Скажу о подвале в своем доме только одно: слов нет. Еще немного: святилище, простое, умиротворяющее. Можно добавить еще пару слов: девственно чистый, не захламленный. На полу моего подвала можно было бы сервировать самый изысканный обед. Главный нейрохирург штата Мэн мог бы провести там операцию на мозге, не тревожась о стерильности. Там есть все, что необходимо для подвала: стиральная машина, сушилка, водонагреватель, топка, все прочее, и до всего легко дотянуться. Еще немного бесценных мелочей, расположенных так, как я это люблю. В городской жизни у меня подвала не было. Не было там и лужайки перед домом, поэтому именно подвал и лужайка в Мэне вызывали у меня такую любовь. С ними я чувствовал себя взрослым. Жизнь в городе полна сложностей и забот, она холодна и порой сурова. Мне хотелось, чтобы жизнь за городом составляла приятный контраст и позволяла расслабиться. Вот почему я так люблю подстригать газоны, пользоваться удобрениями, которые сам подбираю, а в подвале предпочитаю не держать хлама, который многие засовывают туда – вещи купленные, но оказавшиеся ненужными. Мне хотелось, чтобы газоны были густыми, а подвал – свободным. Неудивительно, что я запомнил тот момент, когда Пэм сказала мне, что поселяет птицу в подвале. Она ясно увидела отразившиеся на моем лице ужас и недовольство. На это Пэм заявила, что внизу все можно прекрасно помыть, и она сама охотно сделает это.

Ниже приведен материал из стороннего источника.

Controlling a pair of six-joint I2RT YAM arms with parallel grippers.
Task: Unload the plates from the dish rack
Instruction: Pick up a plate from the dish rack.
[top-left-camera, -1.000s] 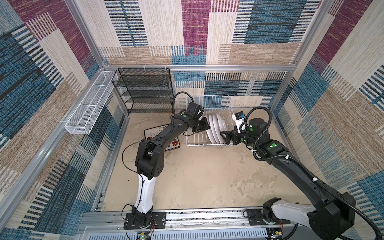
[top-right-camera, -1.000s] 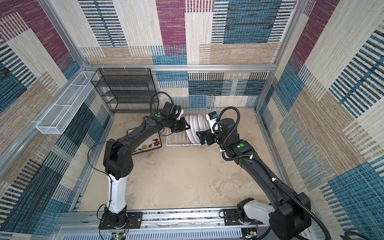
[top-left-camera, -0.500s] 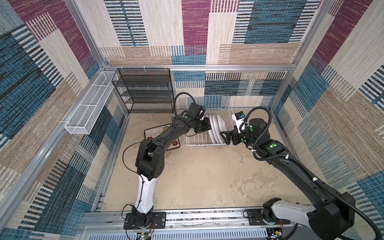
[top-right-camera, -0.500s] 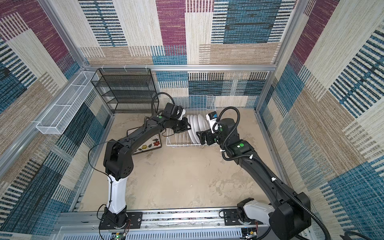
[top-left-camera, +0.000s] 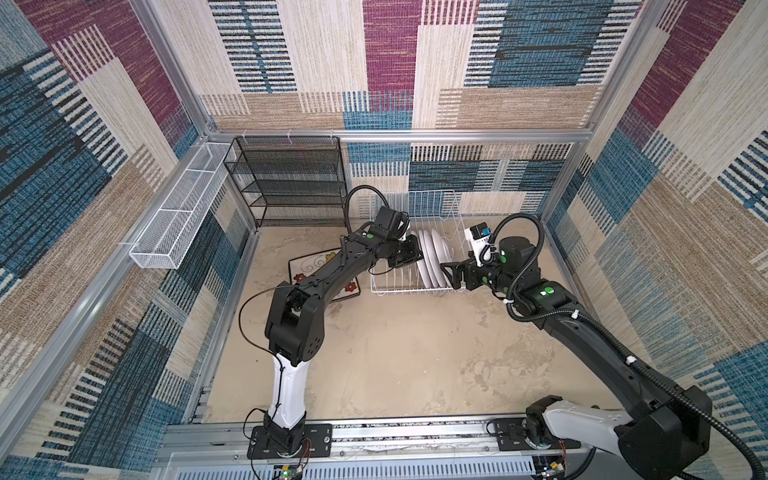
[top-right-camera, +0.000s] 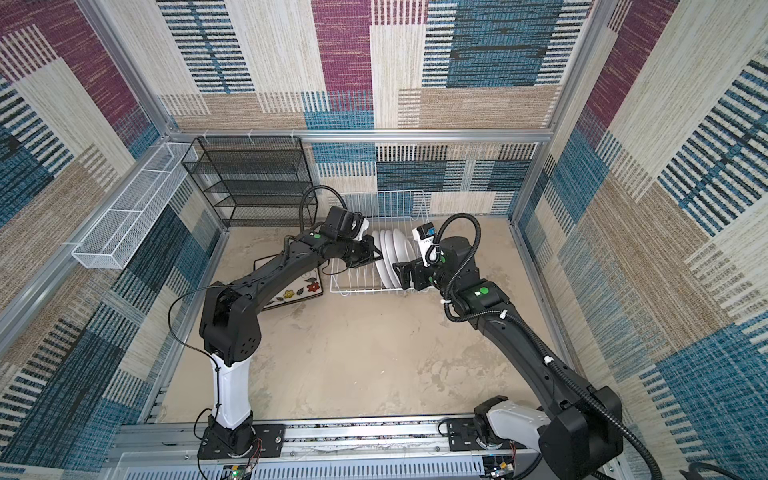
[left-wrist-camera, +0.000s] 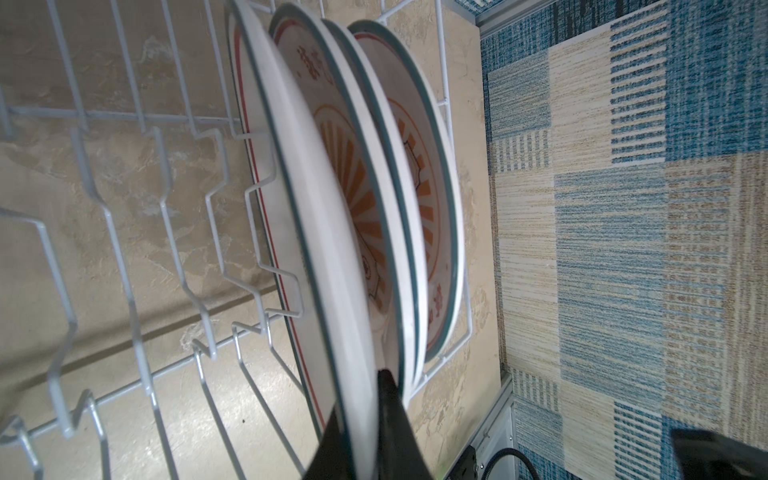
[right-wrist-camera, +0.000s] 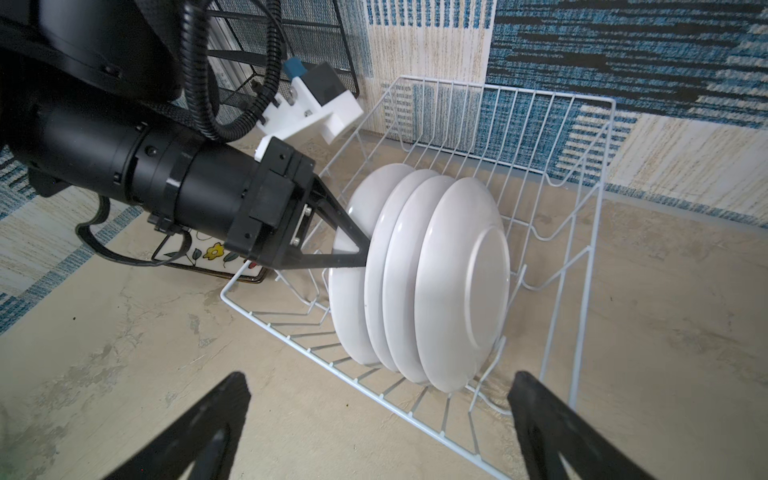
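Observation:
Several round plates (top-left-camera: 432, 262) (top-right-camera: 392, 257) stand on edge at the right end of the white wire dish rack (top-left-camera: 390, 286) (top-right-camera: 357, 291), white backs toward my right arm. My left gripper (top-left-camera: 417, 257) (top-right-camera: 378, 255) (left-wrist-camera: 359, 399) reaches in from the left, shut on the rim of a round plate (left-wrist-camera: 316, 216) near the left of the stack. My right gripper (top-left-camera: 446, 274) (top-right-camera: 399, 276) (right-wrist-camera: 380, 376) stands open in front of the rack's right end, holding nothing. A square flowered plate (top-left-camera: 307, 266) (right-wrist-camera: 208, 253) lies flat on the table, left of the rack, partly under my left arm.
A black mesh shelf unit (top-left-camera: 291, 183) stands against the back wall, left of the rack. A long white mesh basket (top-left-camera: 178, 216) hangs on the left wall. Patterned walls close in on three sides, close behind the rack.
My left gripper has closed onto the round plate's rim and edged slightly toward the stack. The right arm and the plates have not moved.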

Я не сумел сразу оценить реальные последствия такого шага.
Едва забрезжил рассвет, я сообразил, что Цыпа каким-то образом сумел устроиться прямо под моей спальней, расположенной на первом этаже. Если говорить конкретнее, то умная птичка пристроилась непосредственно под тем местом, где стоит моя кровать. Когда петух проснулся, у него неизбежно возникли вопросы вроде «Какого черта я здесь делаю и куда подевались все остальные?» И он издал громовое «ку-ка-ре-ку!», которое пробилось, словно удары молота, сквозь перекрытия, приподняло матрац, и я чуть не взлетел к вентилятору под потолком – примерно как в фильме «Изгоняющий дьявола». Готов присягнуть, что я ощутил, как снова падаю на кровать, отчего петух завопил опять. Неужто его чертов клюв был прямо у меня под подушкой?